- Relator(a)
- Ministra Regina Helena Costa
- Órgão julgador
- Primeira Turma
- Data do julgamento
- 17/04/2023
- Data de publicação
- 26/04/2023
STJ – Acórdão, Rel. Ministra Regina Helena Costa, Primeira Turma, j. 17/04/2023, p. 26/04/2023
PROCESSUAL CIVIL. ADMNISTRATIVO. AGRAVO INTERNO NO RECURSO ESPECIAL. CÓDIGO DE PROCESSO CIVIL DE 2015. APLICABILIDADE. VIOLAÇÃO AO ART. 1.022 DO CPC. DEFICIÊNCIA DE FUNDAMENTAÇÃO. INCIDÊNCIA, POR ANALOGIA, DA SÚMULA N. 284/STF. AUSÊNCIA DE COMBATE A FUNDAMENTOS AUTÔNOMOS DO ACÓRDÃO. APLICAÇÃO DO ÓBICE DA SÚMULA N. 283/STF. TRAVESSIA SUBTERRÂNEA DE ÁGUAS PLUVIAIS. COBRANÇA PELO USO DE FAIXA DE DOMÍNIO. ILEGALIDADE. ARGUMENTOS INSUFICIENTES PARA DESCONSTITUIR A DECISÃO ATACADA. APLICAÇÃO DE MULTA. ART. 1.021, § 4º, DO CÓDIGO DE PROCESSO CIVIL DE 2015. DESCABIMENTO. I - Consoante o decidido pelo Plenário desta Corte na sessão realizada em 09.03.2016, o regime recursal será determinado pela data da publicação do provimento jurisdicional impugnado.

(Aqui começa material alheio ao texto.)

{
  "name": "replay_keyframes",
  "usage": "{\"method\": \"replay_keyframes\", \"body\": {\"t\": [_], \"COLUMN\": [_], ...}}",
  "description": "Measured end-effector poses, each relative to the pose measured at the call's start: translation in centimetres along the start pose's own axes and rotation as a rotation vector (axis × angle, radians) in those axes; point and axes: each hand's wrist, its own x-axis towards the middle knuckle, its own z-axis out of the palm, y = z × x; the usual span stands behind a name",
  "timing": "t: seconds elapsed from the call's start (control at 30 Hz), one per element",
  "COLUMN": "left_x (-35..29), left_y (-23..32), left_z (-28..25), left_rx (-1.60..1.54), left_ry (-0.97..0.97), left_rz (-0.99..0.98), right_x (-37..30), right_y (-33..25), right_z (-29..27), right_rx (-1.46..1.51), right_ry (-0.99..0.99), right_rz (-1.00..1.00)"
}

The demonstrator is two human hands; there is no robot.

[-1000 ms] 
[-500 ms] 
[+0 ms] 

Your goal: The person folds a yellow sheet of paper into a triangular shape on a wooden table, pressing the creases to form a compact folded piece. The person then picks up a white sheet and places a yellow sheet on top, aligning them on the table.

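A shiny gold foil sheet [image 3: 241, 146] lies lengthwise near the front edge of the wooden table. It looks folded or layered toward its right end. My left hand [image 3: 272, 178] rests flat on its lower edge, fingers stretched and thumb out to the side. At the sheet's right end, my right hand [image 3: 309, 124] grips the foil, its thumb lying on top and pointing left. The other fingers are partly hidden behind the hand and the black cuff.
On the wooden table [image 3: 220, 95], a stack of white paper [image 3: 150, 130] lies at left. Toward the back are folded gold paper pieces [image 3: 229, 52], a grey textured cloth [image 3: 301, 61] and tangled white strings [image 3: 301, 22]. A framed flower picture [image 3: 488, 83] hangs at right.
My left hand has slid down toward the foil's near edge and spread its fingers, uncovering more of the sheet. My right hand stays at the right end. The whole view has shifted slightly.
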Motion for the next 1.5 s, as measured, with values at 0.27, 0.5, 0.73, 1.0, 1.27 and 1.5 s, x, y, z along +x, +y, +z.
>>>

In casu, aplica-se o Código de Processo Civil de 2015. II - A jurisprudência desta Corte considera que quando a arguição de ofensa ao dispositivo de lei federal é genérica, sem demonstração efetiva da contrariedade, aplica-se, por analogia, o entendimento da Súmula n. 284, do Supremo Tribunal Federal. III - A falta de combate a fundamento suficiente para manter o acórdão recorrido justifica a aplicação, por analogia, da Súmula n. 283 do Supremo Tribunal Federal. IV - Esta Corte tem entendimento no sentido de que a cobrança contra concessionária de serviço público pelo uso de solo, subsolo ou espaço aéreo é ilegal (seja para a instalação de postes, dutos ou linhas de transmissão, por exemplo), uma vez que: a) a utilização, nesse caso, se reverte em favor da sociedade, razão pela qual não cabe a fixação de preço público; e b) a natureza do valor cobrado não é de taxa, pois não há serviço público prestado ou poder de polícia exercido. V - Não apresentação de argumentos suficientes para desconstituir a decisão recorrida. VI - Em regra, descabe a imposição da multa, prevista no art. 1.021, § 4º, do Código de Processo Civil de 2015, em razão do mero improvimento do Agravo Interno em votação unânime, sendo necessária a configuração da manifesta inadmissibilidade ou improcedência do recurso a autorizar sua aplicação, o que não ocorreu no caso. VII - Agravo Interno improvido. (AgInt no REsp n. 1.901.069/SC, relatora Ministra Regina Helena Costa, Primeira Turma, julgado em 17/4/2023, DJe de 26/4/2023.)